• EXERCISE DETAILS
Your answer should be an exact copy of the lines from the start of the entries to the line containing "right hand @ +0", both included.

[Dataset records]
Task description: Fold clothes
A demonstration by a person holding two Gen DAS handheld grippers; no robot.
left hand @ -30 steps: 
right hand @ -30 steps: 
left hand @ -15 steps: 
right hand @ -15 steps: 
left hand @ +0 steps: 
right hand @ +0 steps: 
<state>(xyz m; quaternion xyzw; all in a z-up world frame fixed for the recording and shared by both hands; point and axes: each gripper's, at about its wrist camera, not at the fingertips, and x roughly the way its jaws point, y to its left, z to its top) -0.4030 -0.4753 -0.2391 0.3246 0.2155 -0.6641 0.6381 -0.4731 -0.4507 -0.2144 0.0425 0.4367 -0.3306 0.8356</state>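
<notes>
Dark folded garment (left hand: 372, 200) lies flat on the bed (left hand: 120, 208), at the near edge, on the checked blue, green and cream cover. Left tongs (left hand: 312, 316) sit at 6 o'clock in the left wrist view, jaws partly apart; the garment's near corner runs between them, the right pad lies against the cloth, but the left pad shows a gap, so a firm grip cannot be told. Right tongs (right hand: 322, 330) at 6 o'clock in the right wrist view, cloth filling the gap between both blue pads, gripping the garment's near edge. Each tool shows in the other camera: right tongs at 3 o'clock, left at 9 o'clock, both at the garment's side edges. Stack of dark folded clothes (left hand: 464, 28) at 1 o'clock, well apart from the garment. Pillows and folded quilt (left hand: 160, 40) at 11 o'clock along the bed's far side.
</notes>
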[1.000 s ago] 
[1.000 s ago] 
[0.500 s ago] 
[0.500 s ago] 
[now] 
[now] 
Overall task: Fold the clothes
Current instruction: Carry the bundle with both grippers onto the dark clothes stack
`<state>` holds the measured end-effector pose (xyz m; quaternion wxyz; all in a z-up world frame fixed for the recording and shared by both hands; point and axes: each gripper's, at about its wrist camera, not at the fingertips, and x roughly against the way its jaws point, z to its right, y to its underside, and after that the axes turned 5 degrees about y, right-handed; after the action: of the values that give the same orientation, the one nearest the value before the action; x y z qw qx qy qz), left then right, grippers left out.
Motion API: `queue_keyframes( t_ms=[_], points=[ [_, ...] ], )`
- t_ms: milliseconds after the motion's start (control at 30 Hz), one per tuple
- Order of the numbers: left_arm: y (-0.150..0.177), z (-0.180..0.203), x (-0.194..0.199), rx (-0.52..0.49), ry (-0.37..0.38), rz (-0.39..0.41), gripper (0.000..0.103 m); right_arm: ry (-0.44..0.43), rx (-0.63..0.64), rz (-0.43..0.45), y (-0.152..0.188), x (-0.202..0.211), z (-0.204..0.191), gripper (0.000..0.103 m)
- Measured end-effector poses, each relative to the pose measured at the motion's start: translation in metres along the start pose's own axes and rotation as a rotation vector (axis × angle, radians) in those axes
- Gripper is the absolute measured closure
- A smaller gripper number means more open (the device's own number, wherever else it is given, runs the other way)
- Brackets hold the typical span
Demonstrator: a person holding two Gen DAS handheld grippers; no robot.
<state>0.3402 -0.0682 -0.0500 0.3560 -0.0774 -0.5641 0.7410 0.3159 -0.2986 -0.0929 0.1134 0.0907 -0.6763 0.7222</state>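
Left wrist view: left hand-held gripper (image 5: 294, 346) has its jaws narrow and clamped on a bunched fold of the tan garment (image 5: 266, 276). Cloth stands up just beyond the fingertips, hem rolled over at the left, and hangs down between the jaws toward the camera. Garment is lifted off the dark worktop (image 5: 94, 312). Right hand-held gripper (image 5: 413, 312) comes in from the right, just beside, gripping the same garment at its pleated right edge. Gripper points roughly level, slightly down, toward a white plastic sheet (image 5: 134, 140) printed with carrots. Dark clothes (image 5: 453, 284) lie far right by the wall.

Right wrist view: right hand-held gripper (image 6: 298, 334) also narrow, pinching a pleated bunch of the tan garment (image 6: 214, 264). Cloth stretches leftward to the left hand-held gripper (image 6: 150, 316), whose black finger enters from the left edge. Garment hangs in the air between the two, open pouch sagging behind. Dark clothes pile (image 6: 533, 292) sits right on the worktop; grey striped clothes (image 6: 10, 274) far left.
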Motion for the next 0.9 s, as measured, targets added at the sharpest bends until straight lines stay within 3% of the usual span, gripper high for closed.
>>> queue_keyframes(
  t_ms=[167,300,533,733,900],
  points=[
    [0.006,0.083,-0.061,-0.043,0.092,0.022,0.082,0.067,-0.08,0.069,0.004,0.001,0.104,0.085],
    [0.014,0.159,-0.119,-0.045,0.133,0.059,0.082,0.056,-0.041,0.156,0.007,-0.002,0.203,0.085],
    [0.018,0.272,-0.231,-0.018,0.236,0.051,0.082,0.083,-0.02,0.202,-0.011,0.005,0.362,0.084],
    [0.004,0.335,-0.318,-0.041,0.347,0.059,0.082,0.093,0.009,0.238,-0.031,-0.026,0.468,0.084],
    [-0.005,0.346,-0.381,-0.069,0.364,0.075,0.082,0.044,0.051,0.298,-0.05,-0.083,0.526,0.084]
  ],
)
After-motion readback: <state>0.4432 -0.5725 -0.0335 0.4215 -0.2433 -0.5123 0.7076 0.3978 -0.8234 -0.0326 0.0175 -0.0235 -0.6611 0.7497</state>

• TASK OUTPUT
Task description: Fold clothes
A demonstration by a person holding two Gen DAS handheld grippers; no robot.
left hand @ -30 steps: 
right hand @ -30 steps: 
left hand @ -15 steps: 
right hand @ -15 steps: 
left hand @ +0 steps: 
right hand @ +0 steps: 

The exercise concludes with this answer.